É nessa área que Portugal quer ajudar enviando 60 militares para Moçambique. É suficiente?
São 60 militares especializados que vão apoiar ações que têm a ver com formação de tropas especiais e na área da logística. Portugal não tem condições para fazer mais. Portugal não pode nem deve colocar soldados na zona, porque seriam apresentados como troféus de guerra. E não é por falta de soldados que a guerra não está a ser ganha pelos moçambicanos. É pela falta de comando, pela falta de logística, pela falta de organização. Isto é uma guerra que tem que ser dirimida e que tem de ser feita pelo exército moçambicano.
E o que deve o presidente Filipe Nyusi fazer?

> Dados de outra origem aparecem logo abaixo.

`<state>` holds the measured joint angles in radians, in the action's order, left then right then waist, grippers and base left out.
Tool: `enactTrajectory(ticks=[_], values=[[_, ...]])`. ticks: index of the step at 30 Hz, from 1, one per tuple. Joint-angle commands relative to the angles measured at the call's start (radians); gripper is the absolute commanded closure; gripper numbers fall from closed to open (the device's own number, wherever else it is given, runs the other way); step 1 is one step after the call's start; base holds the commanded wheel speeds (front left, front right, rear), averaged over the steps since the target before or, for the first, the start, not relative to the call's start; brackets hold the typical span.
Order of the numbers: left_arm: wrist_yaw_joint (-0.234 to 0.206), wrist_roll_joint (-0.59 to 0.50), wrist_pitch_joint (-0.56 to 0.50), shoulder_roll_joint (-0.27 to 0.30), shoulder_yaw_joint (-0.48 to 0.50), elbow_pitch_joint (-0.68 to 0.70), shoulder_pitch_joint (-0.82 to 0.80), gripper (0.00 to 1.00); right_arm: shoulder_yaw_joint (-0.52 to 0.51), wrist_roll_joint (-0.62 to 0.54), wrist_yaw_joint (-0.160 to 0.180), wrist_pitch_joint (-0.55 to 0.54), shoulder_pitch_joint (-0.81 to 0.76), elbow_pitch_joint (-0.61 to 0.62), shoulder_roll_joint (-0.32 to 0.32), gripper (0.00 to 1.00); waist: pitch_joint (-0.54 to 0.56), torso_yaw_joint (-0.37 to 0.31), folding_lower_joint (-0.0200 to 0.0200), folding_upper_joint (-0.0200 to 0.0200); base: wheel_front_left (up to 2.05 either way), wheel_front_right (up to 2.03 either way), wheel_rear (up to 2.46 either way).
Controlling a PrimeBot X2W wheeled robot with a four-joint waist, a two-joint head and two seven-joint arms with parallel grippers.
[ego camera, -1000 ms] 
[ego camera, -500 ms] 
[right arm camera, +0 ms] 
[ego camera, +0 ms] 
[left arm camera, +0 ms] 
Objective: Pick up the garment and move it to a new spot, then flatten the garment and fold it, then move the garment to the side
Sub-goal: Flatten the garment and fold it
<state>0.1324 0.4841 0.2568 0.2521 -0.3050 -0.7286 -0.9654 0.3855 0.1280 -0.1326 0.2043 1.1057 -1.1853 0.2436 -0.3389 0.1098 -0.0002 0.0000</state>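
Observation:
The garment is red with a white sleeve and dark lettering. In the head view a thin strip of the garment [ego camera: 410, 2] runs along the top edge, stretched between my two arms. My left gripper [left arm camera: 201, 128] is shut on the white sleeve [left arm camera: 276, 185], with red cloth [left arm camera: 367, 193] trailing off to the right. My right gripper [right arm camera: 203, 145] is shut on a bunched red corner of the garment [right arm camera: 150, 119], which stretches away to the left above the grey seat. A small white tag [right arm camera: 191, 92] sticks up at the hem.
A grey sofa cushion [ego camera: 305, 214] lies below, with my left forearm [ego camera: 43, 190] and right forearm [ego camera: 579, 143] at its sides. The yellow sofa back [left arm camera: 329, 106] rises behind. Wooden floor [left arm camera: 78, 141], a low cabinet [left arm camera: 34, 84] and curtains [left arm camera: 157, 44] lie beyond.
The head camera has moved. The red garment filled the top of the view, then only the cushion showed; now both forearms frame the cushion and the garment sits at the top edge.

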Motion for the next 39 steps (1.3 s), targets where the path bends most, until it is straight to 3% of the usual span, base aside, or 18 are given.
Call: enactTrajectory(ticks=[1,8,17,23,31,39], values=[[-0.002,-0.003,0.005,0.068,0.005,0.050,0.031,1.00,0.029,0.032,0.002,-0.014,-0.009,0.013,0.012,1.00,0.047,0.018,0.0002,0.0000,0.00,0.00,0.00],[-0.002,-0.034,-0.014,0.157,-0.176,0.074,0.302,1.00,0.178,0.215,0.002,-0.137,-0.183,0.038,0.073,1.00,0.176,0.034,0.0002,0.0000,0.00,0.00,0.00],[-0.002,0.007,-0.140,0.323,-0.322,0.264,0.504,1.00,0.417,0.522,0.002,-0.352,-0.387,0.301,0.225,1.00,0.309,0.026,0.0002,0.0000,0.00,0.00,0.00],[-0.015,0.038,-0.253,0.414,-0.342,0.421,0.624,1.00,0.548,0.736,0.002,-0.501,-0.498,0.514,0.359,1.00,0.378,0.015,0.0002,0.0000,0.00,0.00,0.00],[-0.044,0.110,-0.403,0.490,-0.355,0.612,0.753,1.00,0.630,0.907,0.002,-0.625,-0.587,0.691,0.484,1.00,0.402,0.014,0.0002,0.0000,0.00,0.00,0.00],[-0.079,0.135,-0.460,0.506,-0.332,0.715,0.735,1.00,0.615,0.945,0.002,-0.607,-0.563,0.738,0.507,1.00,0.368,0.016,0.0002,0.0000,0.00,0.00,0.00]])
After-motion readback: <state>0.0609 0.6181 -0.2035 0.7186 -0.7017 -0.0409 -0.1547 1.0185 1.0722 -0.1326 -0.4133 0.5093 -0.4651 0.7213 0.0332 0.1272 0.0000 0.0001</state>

Neste momento há cerca de 700 mil pessoas refugiadas na província de que ele é natural, há uma guerra que já dura há mais de três anos e que agora se intensificou. Pergunto-me: Não fará sentido que o presidente, que foi ministro da Defesa e é de Cabo Delgado, vá para lá com a sua guarda presidencial comandar diretamente as operações? Isto dava à população de Cabo Delgado, particularmente aos refugiados, imediatamente a noção de que ele é o seu presidente e se preocupa, não está a 2700 quilómetros de distância. Nyusi devia ir para Cabo Delgado durante uns meses, até achar que já não é um problema de segurança, e deixar o primeiro-ministro e o governo a governar. O presidente devia tratar de um assunto que é fundamental, a soberania. Implica não só a defesa do território, mas a satisfação das necessidades da população. Se o presidente fizer o que já devia ter feito há muito tempo, Moçambique vai ganhar esta guerra rapidamente. Se não o fizer, não sei.